This paper presents advancements in step-down-test (SDT) interpretation to better design perforation clusters. The methods provided here allow us to better estimate the pressure drop in perforations and near-wellbore tortuosity in hydraulic fracturing treatments. Data is presented from field tests from fracturing stages with different completion architectures across multiple basins including Permian Delaware, Vaca Muerta, Montney, and Utica. The sensitivity of near-wellbore pressure drops and perforation size on stimulation distribution effectiveness in plug-and-perf (PnP) treatments is modeled using a coupled hydraulic fracturing simulator. This advanced analysis of SDT data enables us to improve stimulation distribution effectiveness in multi-cluster or multiple entry completions. This analysis goes much further than the methodology presented in URTeC2019-1141 and additional examples are presented to illustrate its advantages.
In a typical SDT, the injection flowrate is reduced in four or five abrupt decrements or "steps", each with a duration long enough for the rate and pressure to stabilize. The pressure-rate response is used to estimate the magnitude of perforation efficiency and near-wellbore tortuosity. In this paper, two SDTs with clean fluids were conducted in each stage - one before and another after proppant slurry was injected. SDTs were conducted in cemented single-point entry (cSPE) sleeves, which present a unique opportunity to measure only near-wellbore tortuosity using bottom-hole pressure gauge at sleeve depth, negligible perforation pressure drops, and less uncertainty in interpretation. SDTs were conducted in PnP stages in multiple unconventional basins. The results from one set of PnP stages with optic fiber distributed sensing were modeled with a hydraulic fracturing simulator that combines wellbore proppant transport, perforation size growth, near-wellbore pressure drop, and hydraulic fracture propagation.
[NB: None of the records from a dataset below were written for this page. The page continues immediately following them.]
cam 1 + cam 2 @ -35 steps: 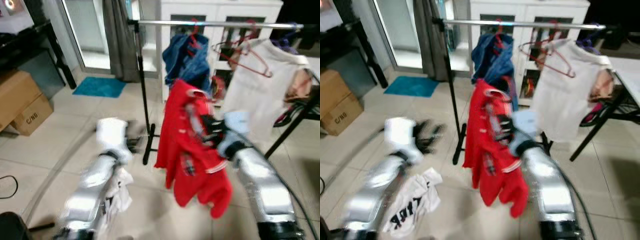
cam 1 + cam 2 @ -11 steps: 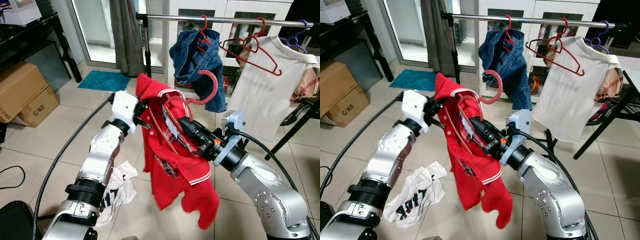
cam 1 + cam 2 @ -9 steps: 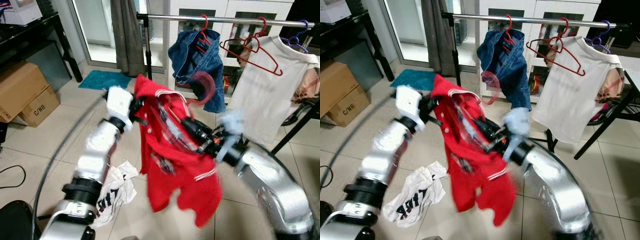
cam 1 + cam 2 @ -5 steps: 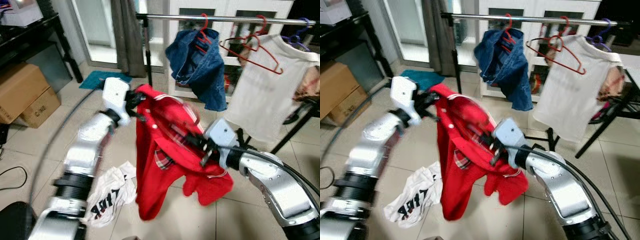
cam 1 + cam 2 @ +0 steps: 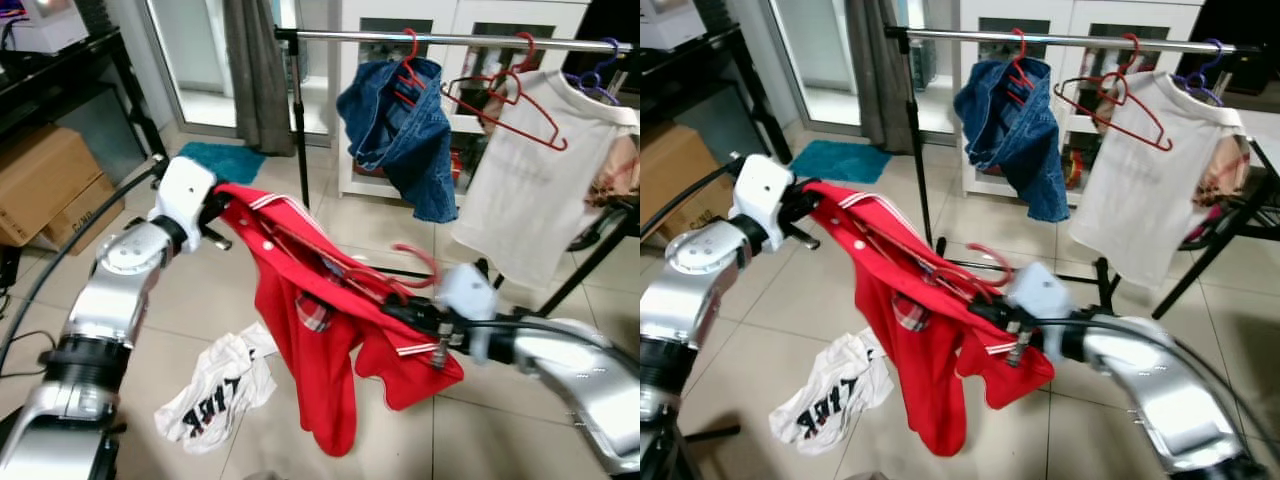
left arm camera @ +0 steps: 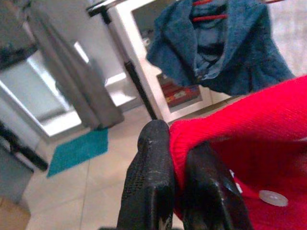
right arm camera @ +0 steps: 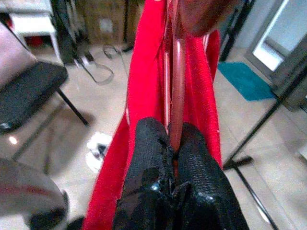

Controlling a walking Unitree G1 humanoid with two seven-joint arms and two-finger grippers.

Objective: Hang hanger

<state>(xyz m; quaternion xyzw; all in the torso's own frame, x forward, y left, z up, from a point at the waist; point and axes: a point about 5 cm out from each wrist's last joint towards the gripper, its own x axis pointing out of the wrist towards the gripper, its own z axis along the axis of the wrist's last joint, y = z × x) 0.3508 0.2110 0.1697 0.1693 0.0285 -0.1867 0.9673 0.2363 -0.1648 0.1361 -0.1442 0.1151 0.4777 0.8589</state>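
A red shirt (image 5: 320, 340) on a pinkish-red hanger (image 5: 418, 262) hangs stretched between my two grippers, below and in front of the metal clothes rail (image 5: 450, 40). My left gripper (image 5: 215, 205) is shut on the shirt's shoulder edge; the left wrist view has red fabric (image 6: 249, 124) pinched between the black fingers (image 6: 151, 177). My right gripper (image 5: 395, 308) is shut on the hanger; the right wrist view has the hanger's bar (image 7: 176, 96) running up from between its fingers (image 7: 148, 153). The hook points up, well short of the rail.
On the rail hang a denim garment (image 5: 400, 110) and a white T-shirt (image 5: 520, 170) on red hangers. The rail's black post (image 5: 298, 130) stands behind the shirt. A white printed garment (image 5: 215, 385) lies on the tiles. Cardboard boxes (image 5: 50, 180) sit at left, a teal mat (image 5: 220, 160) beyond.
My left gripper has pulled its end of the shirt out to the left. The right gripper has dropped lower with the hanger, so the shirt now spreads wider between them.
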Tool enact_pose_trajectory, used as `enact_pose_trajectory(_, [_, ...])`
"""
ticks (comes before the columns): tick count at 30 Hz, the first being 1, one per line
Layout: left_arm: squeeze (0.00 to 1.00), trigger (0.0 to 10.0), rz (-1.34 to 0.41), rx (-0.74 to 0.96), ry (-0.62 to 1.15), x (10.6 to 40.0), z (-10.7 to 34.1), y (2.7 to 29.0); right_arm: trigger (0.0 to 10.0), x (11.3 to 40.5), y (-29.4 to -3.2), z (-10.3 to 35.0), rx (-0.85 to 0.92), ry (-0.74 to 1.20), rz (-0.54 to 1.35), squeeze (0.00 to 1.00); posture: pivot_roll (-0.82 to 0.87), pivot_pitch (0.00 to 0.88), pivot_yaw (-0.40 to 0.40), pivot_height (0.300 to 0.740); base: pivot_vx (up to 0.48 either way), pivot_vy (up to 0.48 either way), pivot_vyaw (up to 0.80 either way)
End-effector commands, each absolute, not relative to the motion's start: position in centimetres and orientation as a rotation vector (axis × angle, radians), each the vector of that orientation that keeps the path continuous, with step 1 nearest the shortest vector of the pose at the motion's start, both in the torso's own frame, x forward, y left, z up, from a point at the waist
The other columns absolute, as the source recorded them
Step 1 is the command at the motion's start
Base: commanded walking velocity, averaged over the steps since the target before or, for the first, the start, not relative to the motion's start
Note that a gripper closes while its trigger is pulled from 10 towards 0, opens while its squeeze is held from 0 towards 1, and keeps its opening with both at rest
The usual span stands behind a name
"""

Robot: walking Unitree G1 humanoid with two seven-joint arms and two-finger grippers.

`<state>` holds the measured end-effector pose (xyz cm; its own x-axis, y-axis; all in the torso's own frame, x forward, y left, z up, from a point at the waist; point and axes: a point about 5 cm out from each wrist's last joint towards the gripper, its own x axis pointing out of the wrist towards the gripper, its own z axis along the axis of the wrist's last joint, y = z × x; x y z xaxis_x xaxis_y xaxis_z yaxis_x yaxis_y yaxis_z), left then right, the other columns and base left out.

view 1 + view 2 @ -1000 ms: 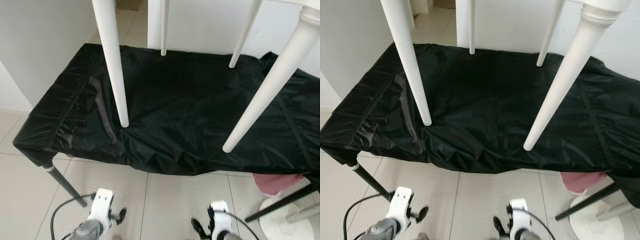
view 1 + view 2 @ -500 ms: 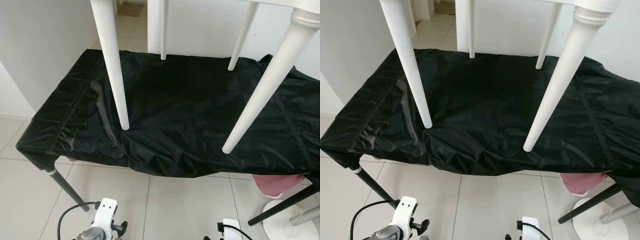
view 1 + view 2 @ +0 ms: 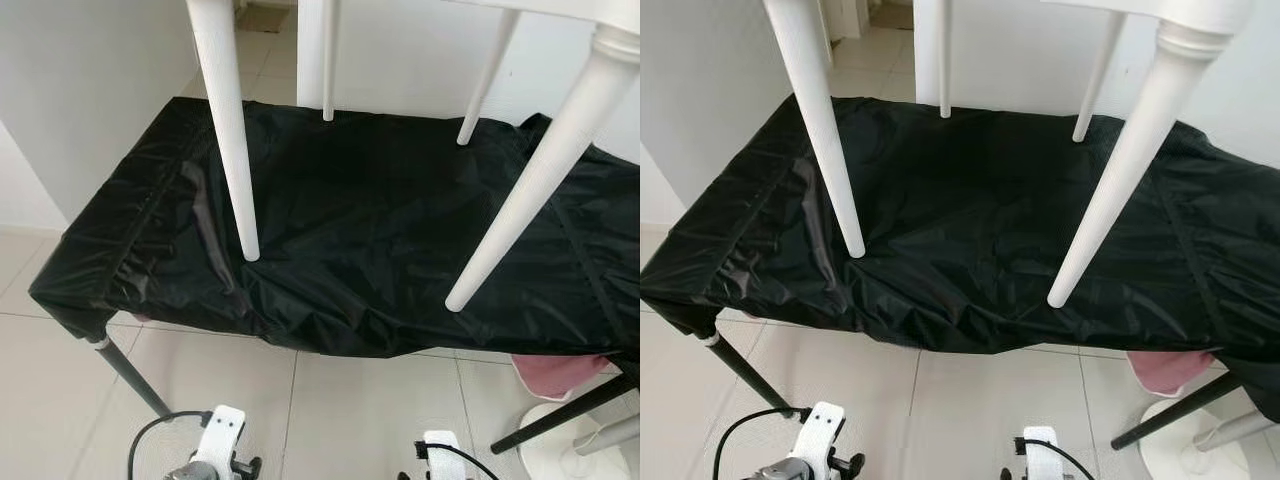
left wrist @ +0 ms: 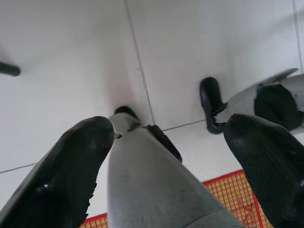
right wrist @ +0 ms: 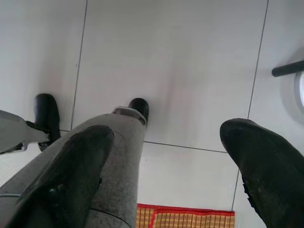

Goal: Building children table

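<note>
A white children's table [image 3: 560, 190] stands on a surface [image 3: 380, 230] draped in a shiny black cover. Four tapered white legs reach down to the cover: a near-left leg [image 3: 228, 130], a near-right leg [image 3: 545, 180], a far-left leg [image 3: 328, 60] and a far-right leg [image 3: 488, 75]. The tips of the two near legs touch the wrinkled black cloth well back from its front edge, while the two far legs meet it near the back edge by the white wall [image 3: 400, 50]. The tabletop itself is cut off by the upper edge of the head views.

The covered surface rests on thin black legs, one visible at its front-left corner [image 3: 125, 370] and another slanting at the right [image 3: 560, 415]. A pink item [image 3: 555, 370] peeks out from under the cover's front-right edge, beside a round white base [image 3: 575, 450] on the pale tiled floor [image 3: 360, 410].

Both arms hang low in front of the surface, well apart from the children's table. The left end effector [image 4: 166, 156] points down at the floor with its two black fingers [image 4: 71, 175] spread wide and nothing between them; the robot's grey leg and black foot lie beyond it. The right end effector [image 5: 171, 166] hangs likewise released, fingers [image 5: 266, 166] wide apart and empty, over the tiles. A red-edged woven mat [image 5: 185, 216] lies on the floor below both.
</note>
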<state>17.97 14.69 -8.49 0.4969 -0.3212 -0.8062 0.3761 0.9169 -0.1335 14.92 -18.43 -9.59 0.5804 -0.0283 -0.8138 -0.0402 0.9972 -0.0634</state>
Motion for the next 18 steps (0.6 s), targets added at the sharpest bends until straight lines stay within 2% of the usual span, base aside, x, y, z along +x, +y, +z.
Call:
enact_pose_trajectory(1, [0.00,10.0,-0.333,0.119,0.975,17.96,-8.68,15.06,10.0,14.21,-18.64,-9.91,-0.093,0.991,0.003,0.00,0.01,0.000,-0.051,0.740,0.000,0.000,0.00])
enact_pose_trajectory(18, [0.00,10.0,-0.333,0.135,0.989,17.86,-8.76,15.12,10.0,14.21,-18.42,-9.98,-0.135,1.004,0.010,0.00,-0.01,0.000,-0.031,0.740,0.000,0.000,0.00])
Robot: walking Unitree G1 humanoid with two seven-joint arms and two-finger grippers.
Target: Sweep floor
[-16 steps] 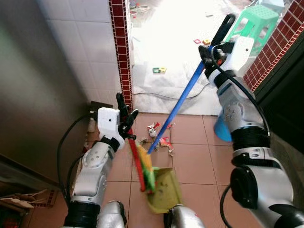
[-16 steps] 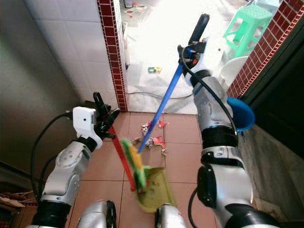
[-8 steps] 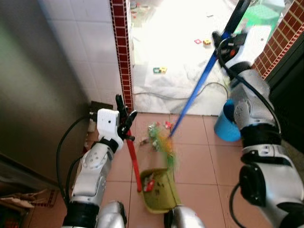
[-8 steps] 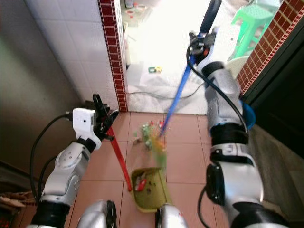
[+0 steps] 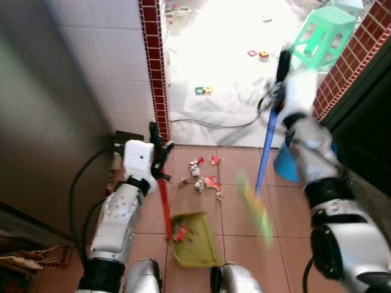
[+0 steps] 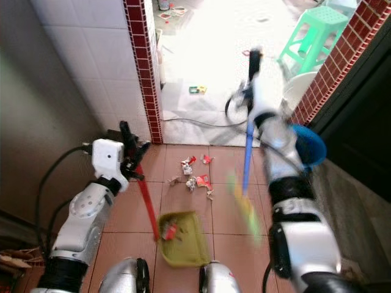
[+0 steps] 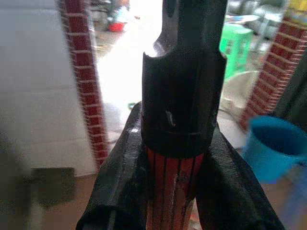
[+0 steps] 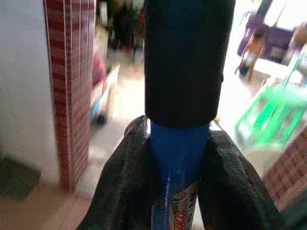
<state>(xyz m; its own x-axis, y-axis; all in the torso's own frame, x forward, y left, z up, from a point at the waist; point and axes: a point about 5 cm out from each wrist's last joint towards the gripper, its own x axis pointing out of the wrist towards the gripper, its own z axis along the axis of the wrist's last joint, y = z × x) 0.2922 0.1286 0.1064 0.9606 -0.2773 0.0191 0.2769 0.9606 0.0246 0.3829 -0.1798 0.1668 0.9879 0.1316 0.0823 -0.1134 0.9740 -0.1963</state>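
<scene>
Right wrist view: right hand (image 8: 180,158) clamps broom (image 6: 246,160).

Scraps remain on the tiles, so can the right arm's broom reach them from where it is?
Probably yes. The right gripper holds the broom, whose head hangs beside the scraps with bare tile between; the dustpan sits nearer the robot.

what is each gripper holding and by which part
The left gripper grips the dustpan by its red handle, just below the black end cap. The right gripper grips the broom by its blue handle, just below the black top grip.
</scene>
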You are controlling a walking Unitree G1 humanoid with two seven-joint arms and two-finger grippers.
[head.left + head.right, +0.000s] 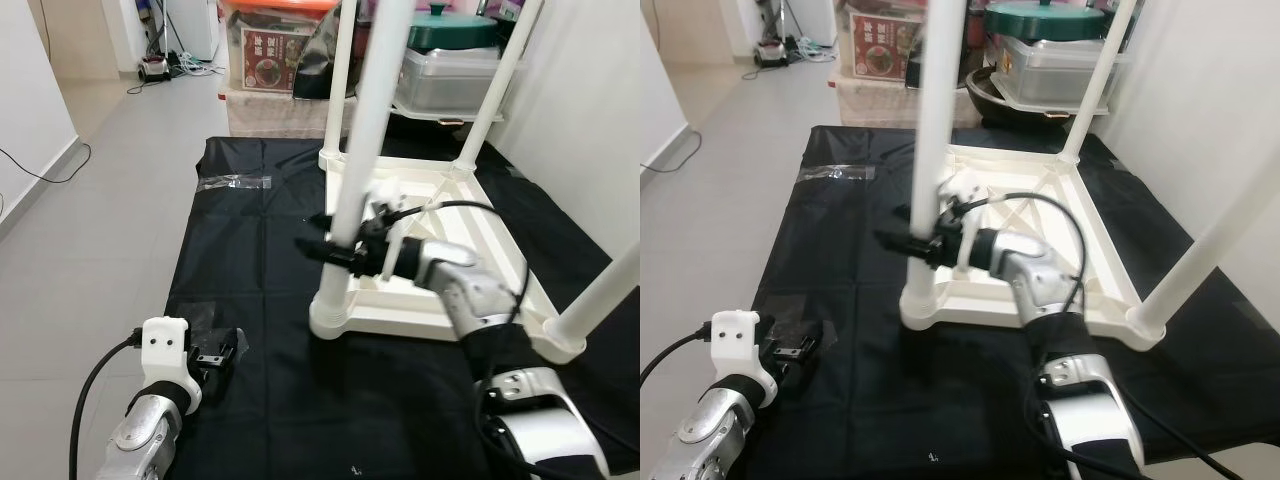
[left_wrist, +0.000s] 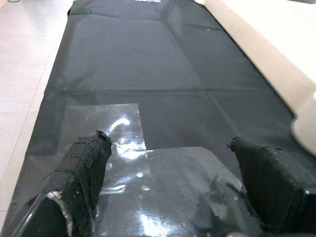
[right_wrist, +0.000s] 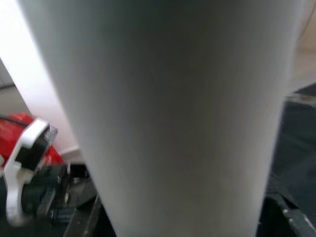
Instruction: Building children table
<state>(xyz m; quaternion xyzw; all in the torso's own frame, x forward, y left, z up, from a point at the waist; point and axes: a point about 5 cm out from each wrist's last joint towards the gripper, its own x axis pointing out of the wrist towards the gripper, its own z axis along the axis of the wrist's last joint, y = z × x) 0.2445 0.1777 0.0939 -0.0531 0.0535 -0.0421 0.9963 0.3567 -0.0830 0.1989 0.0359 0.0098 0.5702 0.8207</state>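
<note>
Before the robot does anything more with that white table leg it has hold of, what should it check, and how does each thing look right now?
1. Right gripper closed around the near table leg: ok.
2. Leg seated in its corner socket: looks ok; tightness cannot tell.
3. Upside-down table top flat on the black sheet: ok.
4. Other three legs standing: ok.
5. Left gripper open, low over the sheet, away from the table: ok.
6. Right arm's cable free of the leg: cannot tell.

Smooth white plastic table (image 1: 500, 262) and leg (image 1: 362, 160). Thin black sheet (image 1: 250, 260), a bit shiny. Shiny clear tape (image 2: 123, 148). Rough black fingers (image 2: 81, 168).
</note>
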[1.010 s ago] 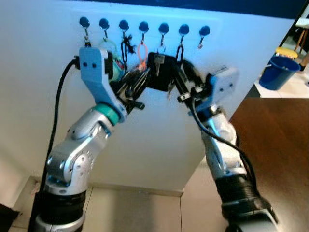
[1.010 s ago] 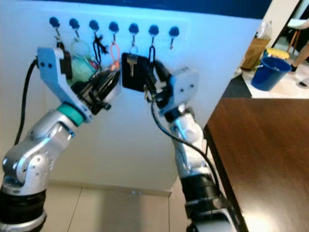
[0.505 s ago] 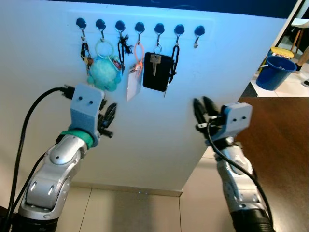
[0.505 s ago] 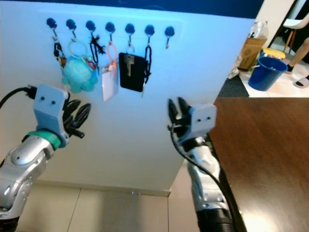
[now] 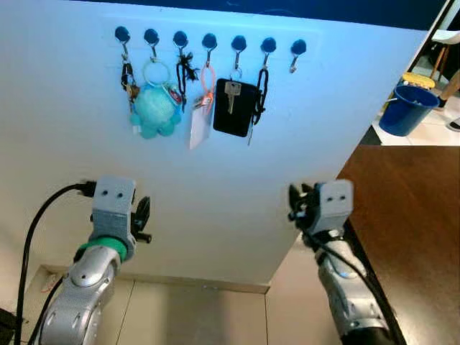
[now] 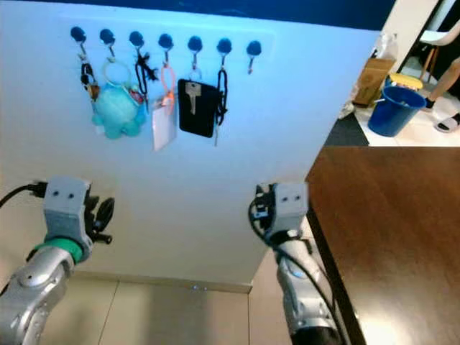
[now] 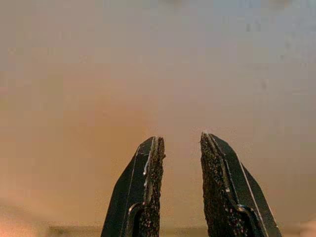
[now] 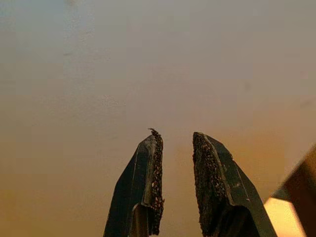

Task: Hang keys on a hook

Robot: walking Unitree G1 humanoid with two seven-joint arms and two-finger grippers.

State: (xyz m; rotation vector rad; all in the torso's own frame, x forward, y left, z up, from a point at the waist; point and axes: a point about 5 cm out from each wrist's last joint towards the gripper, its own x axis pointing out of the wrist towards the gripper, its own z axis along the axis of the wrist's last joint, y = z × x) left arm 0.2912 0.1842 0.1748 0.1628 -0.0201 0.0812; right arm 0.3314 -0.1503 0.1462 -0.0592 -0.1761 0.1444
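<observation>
Both grippers have dropped away from the hooks (image 5: 209, 39); left gripper (image 7: 180, 148) and right gripper (image 8: 175, 143) hold fingers slightly apart, empty, facing wall. Keys (image 5: 231, 93) hang vertically, blade down, on black pouch (image 5: 235, 108).

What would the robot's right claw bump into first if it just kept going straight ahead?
Most likely the bare white wall: the right gripper, fingers slightly apart and empty, points at it, well below the hooks. The remaining gap is hard to judge.

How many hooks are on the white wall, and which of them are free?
7, in one row on the wall. The first six hooks from the left carry things; the rightmost hook is free.
</observation>
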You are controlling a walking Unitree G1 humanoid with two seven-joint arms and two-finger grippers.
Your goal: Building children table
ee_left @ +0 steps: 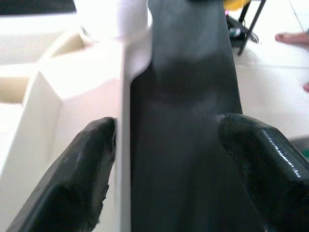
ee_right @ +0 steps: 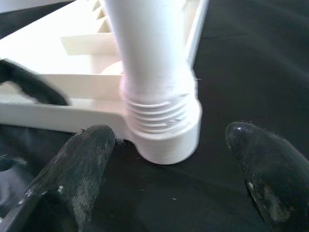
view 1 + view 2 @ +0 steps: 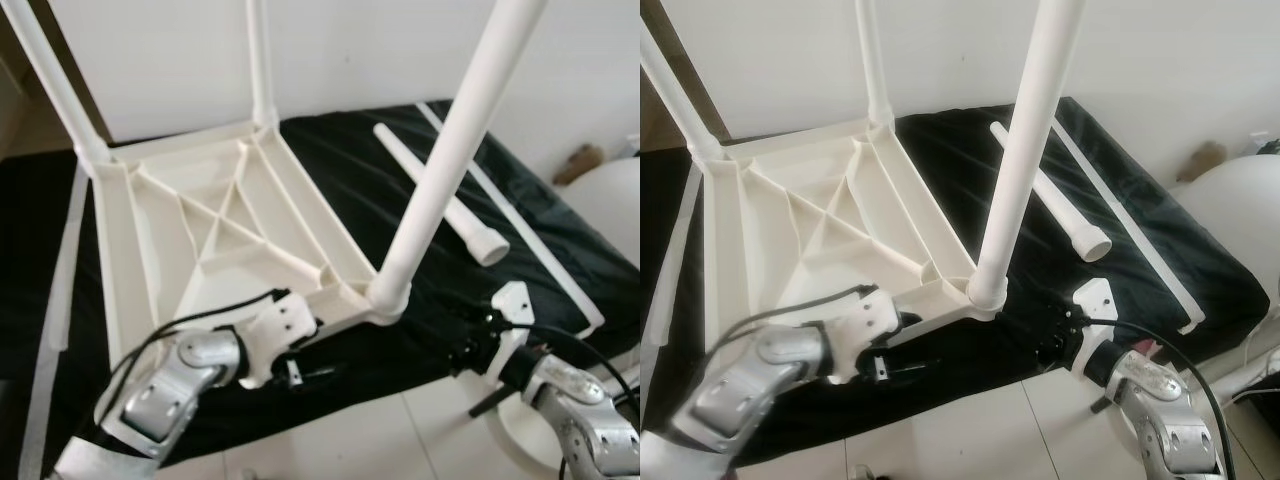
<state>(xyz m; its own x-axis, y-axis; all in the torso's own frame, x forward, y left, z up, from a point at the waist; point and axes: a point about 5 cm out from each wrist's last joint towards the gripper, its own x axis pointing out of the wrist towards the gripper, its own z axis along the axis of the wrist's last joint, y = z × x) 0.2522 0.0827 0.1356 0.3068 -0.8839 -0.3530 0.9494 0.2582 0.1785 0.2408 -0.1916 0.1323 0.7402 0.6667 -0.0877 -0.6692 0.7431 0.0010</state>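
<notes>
Roughly three-quarters built, by the look of it: a white plastic tabletop [image 3: 215, 225] lay upside down on a black cloth [image 3: 400, 190], with three legs already standing up from its corners — far left [image 3: 55, 85], far middle [image 3: 261, 60] and the near one [image 3: 450, 150]. The fourth leg [image 3: 440, 195] lay loose on the cloth, well apart from the tabletop on the robot's right, so one leg was probably left to fit, at the near left corner. The tabletop's underside was a shallow tray of thin moulded ribs that crossed diagonally, smooth and matte. The legs were plain round tubes, slightly tapered; in the right wrist view the near leg met its round socket [image 2: 164, 130] with screw threads partly showing, so it may not have been turned fully home. The left gripper [image 3: 290, 365] sat at the tabletop's near edge, fingers apart with the thin rim between them — one pad [image 1: 89, 159] touched the rim, the other stood clear. The right gripper [image 3: 1060, 335] hovered just beside the socket, its fingers [image 2: 82, 159] spread wide on either side and gripping nothing. A white strip [image 3: 520, 225] ran along the cloth's right side, over pale floor tiles [image 3: 400, 440].
</notes>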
Past SDT analysis assumed that the pressure drop due to near-wellbore tortuosity is proportional to the flow rate raised to an exponent, β = 0.5, which typically overestimates perforation friction from SDTs. Theoretical derivations show that β is related to the geometry and flow type in the near-wellbore region. Results show that initial β (before proppant slurry) is typically around 0.5, but the final value of β (after proppant slurry) is approximately 1, likely due to the erosion of near-wellbore tortuosity by the proppant slurry. The new methodology incorporates the increase in β due proppant slurry erosion. Hydraulic fracturing modeling, calibrated with optic fiber data, demonstrates that the stimulation distribution effectiveness must consider the interdependence of proppant segregation in the wellbore, perforation erosion, and near-wellbore tortuosity.
An improved methodology is presented to quantify the magnitude of perforation and near-wellbore tortuosity related pressure drops before and after pumping of proppant slurry in typical PnP hydraulic fracture stimulations. The workflow presented here shows how the uncertainties in the magnitude of near-wellbore complexity and perforation size, along with uncertainties in hydraulic fracture propagation parameters, can be incorporated in perforation cluster design.